* [Prompt]:
Your answer should contain only the lines from the top of the data below down through the one with "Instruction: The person", transcribed exactly and without pictures; please include nothing more.

Items from a data source
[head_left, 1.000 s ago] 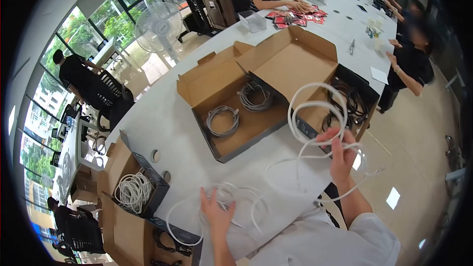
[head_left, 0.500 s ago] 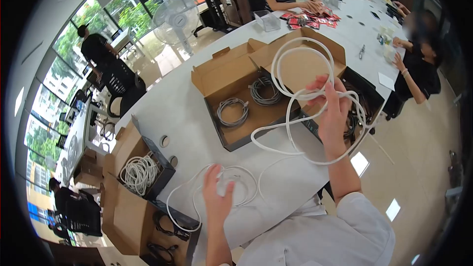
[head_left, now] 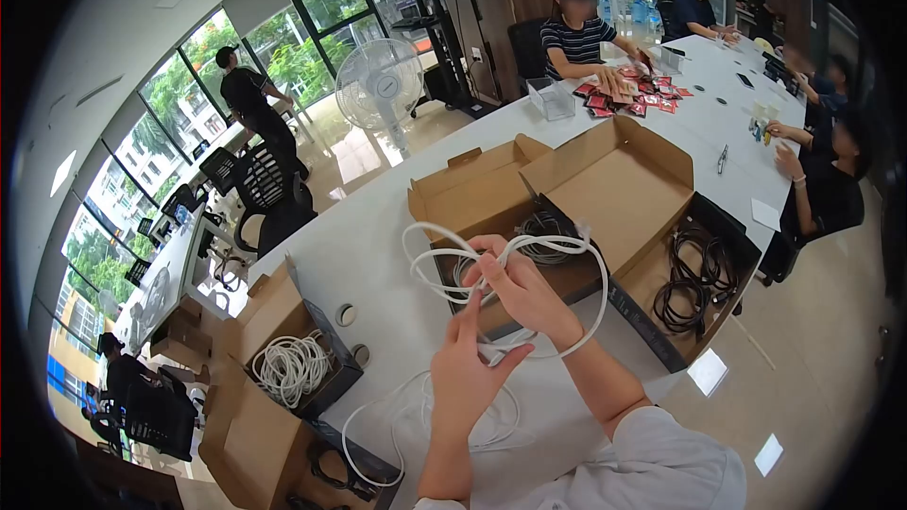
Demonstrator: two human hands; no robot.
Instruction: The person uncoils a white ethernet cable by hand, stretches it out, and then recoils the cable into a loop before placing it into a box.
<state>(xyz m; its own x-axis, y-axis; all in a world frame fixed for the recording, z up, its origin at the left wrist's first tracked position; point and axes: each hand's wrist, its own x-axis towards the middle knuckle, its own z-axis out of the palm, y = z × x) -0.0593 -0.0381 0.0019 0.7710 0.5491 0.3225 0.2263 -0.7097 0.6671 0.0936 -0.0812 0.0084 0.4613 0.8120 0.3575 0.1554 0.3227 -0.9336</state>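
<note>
A looped white cable [head_left: 597, 295] hangs from my right hand [head_left: 521, 295], whose fingers are closed around its strands above the table. Just below and to the left is my left hand [head_left: 465, 373], its thumb spread away from its fingers. The left fingertips reach up to the held loops, and a short stretch of white cable crosses between thumb and fingers. Whether the left fingertips press on the cable is hard to see. A thinner white cable [head_left: 401, 449] lies in loose loops on the table, partly hidden behind my left forearm.
Open cardboard boxes hold a white cable bundle [head_left: 291, 370], grey coiled cables [head_left: 540, 244] and black cables [head_left: 697, 279]. Round holes [head_left: 347, 314] pierce the white table [head_left: 378, 264]. Other people sit along its far side, one handling red packets [head_left: 635, 94]. A fan [head_left: 380, 85] stands behind.
My right hand has come down and left with the white cable, its loops now lower. My left hand has risen rightward to meet it. The view has tipped upward.
</note>
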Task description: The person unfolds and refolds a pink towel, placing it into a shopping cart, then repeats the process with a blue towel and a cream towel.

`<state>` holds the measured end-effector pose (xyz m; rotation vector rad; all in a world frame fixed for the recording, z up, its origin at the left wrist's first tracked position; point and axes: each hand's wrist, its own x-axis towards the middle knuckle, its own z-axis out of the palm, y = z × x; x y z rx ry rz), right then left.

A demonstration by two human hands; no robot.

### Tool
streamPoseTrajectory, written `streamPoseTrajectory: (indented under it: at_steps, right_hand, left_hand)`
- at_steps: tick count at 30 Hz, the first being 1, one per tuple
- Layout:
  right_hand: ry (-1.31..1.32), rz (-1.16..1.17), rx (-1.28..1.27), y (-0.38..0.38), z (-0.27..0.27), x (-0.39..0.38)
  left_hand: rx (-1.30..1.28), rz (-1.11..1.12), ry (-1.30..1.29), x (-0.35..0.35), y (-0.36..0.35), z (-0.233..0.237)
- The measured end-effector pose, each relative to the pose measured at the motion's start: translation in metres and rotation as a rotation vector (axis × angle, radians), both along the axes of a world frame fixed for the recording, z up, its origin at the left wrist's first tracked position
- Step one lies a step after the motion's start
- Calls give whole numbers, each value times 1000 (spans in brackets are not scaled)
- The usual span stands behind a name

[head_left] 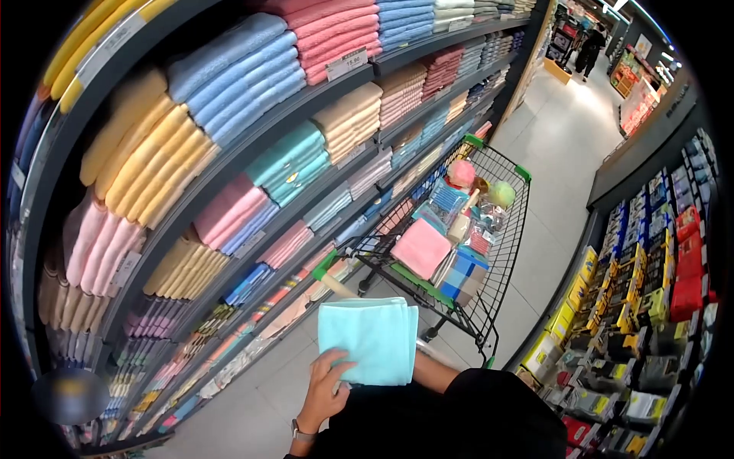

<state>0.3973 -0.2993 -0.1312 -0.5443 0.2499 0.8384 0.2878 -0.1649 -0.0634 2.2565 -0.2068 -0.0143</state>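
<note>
A folded light turquoise towel is held up in front of me, above the floor and near the handle end of the cart. My left hand, with a watch on its wrist, has bent fingers against the towel's lower left front. From the right, my right wrist reaches in behind the towel and supports it; the fingers of that hand are hidden. Just beyond is a wire shopping cart with green corners. It carries a folded pink towel, a blue checked item and several packaged goods.
Shelves on the left hold stacks of folded towels, including blue ones and yellow ones. Packaged goods hang in a rack on the right. Down the tiled aisle, a person in dark clothes stands far off.
</note>
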Motion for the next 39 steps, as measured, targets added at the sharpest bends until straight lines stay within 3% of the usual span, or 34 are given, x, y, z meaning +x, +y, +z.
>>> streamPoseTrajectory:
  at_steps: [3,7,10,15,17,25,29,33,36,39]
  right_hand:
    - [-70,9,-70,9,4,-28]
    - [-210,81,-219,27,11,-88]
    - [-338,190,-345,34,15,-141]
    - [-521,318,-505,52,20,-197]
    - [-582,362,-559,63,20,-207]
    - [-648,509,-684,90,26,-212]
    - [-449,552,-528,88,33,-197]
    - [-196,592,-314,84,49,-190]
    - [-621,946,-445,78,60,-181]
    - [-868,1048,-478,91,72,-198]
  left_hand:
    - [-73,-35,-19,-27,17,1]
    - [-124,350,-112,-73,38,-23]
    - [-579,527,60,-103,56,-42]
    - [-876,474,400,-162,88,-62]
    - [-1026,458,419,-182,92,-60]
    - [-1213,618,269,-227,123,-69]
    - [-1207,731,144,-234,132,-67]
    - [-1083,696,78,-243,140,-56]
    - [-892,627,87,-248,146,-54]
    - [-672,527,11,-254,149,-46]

* [Task result]:
[head_left, 1.000 s ago] 
[head_left, 0.500 s ago] 
[head_left, now] 
Demonstrator: two human hands; no robot.
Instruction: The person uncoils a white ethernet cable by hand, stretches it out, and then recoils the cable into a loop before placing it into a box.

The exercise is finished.